→ **WHAT THE TASK REQUIRES**
For the entries below, the result should be an exact transcription of the lines from the one with "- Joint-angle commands" up to and including the one with "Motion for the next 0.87", and only those.

Records from a collection
***
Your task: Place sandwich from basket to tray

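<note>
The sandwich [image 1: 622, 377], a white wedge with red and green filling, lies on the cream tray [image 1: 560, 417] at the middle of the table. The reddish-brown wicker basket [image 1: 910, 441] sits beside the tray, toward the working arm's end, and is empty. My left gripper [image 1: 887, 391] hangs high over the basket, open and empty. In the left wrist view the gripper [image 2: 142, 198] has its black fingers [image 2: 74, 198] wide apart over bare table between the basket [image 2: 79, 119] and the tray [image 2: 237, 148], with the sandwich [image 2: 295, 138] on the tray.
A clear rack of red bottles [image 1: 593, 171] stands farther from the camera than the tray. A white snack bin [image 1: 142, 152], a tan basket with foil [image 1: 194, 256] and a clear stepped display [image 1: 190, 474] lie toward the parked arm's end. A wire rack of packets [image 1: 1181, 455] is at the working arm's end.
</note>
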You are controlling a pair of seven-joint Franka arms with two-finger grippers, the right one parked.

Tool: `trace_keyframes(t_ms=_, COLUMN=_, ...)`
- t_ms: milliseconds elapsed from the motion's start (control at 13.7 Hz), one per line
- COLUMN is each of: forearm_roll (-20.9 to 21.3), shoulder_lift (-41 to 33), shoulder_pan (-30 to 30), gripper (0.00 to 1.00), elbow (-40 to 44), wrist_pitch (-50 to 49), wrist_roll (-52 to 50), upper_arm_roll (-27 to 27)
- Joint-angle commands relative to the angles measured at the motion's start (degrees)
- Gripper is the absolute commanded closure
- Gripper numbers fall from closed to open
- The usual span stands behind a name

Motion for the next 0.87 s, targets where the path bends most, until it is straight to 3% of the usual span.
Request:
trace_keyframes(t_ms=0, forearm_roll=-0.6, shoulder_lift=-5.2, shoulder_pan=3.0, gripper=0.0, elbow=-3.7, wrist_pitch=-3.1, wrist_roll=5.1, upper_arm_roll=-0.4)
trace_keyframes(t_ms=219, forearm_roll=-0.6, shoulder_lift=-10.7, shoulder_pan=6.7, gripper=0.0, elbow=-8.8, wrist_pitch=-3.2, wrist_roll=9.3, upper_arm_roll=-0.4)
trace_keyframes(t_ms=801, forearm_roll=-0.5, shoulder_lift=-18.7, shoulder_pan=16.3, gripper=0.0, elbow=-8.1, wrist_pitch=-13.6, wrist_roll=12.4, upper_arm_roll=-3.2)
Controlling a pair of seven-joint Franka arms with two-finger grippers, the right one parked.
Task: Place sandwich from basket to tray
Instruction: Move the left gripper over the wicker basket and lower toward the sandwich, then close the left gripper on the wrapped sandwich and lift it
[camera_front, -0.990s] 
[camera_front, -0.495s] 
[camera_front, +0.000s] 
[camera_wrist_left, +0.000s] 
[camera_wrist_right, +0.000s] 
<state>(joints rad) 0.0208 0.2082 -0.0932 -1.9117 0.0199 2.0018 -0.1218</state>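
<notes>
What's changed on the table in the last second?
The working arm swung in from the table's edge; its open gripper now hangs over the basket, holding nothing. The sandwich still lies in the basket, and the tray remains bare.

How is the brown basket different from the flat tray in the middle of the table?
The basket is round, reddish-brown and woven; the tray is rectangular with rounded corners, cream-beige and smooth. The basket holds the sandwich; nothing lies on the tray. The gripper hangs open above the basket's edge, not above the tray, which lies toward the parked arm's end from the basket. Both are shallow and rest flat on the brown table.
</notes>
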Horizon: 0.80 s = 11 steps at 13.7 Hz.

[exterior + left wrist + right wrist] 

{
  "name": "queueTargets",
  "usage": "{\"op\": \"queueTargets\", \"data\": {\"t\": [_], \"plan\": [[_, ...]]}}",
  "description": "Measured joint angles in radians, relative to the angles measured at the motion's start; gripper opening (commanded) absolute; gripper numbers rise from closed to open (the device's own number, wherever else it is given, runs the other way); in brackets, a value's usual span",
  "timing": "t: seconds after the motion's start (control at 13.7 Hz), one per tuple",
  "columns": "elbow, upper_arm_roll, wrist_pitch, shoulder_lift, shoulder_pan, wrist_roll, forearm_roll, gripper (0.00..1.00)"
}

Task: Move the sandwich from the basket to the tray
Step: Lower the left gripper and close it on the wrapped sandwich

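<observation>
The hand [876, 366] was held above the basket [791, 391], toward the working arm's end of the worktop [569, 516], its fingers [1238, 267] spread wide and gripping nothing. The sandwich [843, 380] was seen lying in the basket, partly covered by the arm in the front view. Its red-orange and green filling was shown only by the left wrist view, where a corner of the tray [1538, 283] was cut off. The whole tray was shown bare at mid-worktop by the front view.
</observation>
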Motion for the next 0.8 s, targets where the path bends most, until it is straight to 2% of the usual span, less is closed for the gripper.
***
→ **REPLY**
- Joint-angle commands relative to the angles measured at the motion's start (degrees)
- Gripper is the absolute commanded closure
- Gripper numbers fall from closed to open
- The usual span stands behind a name

Motion for the next 0.87 s, targets where the path bends most, until it is straight to 3% of the usual span.

With this, the exercise is finished.